An SAAF can approximate any one-dimensional function to any desired degree of accuracy given a sufficient number of segments. NNs with SAAFs have bounded fat-shattering dimension when the NN parameters are regularized. We now discuss the properties and advantages of SAAFs in detail.

4.1. SAAFs as universal approximators

Piecewise polynomials can approximate any onedimensional continuous function to any degree of error given sufficiently small polynomial segments (Larson et al. 2013). Because the range of a neuron’s input is bounded in practice, an SAAF with a sufficient number of polynomial segments can approximate any function to any degree of error. Moreover, an SAAF with a finite Lipschitz constant can approximate any function that has a smaller Lipschitz constant.

4.2. A NN with SAAF is Lipschitz continuous

We show that because the smoothness of an SAAF can be regularized, a feedforward NN with SAAFs is Lipschitz continuous, given a bounded magnitude of the parameters in the NN. A function f is Lipschitz continuous if there exists a real constant L such that for any α₁ and α₂ in the domain of f, |f(α₁) − f(α₂)| ≤ L ∥ α₁ − α₂ ∥. We use the Euclidean norm in this paper. The constant L is the Lipschitz constant of f.

Assuming a bounded range of input x, it is clear that the maximum derivative magnitude of f(x) is its Lipschitz constant.
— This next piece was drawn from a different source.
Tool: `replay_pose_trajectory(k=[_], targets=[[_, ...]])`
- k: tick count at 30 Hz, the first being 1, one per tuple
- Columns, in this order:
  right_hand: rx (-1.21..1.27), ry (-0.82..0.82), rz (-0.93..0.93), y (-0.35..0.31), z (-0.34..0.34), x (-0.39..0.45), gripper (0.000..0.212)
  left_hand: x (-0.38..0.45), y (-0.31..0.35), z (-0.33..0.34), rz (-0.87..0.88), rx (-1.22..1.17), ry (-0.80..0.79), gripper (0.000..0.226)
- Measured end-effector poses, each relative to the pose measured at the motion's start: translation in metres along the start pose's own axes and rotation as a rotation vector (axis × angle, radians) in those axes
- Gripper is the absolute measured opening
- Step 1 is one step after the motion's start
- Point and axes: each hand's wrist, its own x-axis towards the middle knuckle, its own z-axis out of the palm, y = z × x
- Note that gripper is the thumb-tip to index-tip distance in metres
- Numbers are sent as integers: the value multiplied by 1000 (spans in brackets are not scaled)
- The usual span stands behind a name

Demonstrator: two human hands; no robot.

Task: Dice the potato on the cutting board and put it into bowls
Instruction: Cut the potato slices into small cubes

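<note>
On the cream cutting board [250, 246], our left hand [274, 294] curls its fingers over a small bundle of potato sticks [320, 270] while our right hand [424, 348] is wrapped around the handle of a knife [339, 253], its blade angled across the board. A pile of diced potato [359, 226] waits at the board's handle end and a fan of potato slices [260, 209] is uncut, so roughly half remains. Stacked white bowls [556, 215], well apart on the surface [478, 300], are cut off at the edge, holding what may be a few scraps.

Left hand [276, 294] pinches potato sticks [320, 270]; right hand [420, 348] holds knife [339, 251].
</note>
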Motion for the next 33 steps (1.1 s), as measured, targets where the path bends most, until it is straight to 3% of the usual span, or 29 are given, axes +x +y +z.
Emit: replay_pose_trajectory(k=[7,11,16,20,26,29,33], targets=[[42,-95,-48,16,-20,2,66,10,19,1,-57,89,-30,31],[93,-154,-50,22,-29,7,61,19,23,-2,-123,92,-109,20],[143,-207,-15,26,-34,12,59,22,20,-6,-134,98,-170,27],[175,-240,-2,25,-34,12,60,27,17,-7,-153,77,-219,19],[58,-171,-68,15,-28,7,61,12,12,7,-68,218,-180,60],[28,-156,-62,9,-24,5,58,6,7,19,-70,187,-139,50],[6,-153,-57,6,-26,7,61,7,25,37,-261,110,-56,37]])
Therefore, L can be derived by integrating the parameters w_1,2,...,n and v_{1,2,...,c−1}.

\begin{matrix} L = max_{x} & ∣ \underset{c - 1 times}{\underset{︸}{\int \int \dots \int_{0}^{x}}} w (α) d^{c - 1} α \\ + \sum_{j = 1}^{c - 1} \underset{j - 1 times}{\underset{︸}{\int \int \dots \int_{0}^{x}}} v_{j} d^{j - 1} α ∣, \end{matrix}

(4)

where $w (α) = \sum_{k = 1}^{n} w_{k} b_{k}^{c} (α)$ . For example, given c =1, L = max_k |w_k|. Given c =2, $L = {max}_{x} ∣ v_{1} + \int_{0}^{x} w (α) ∣$ . It has been shown (Anthony et al. 2009) that if the activation functions in an NN are Lipschitz continuous, then the NN is Lipschitz continuous.

Note that NNs with other activation functions such as the Sigmoid, ReLU and PReLU are also Lipschitz continuous given a bounded magnitude of their parameters. Therefore, NNs with combinations of such activation functions and SAAFs are also Lipschitz continuous. However, NNs with these activation functions tend to have large model bias, as argued in Sec 2.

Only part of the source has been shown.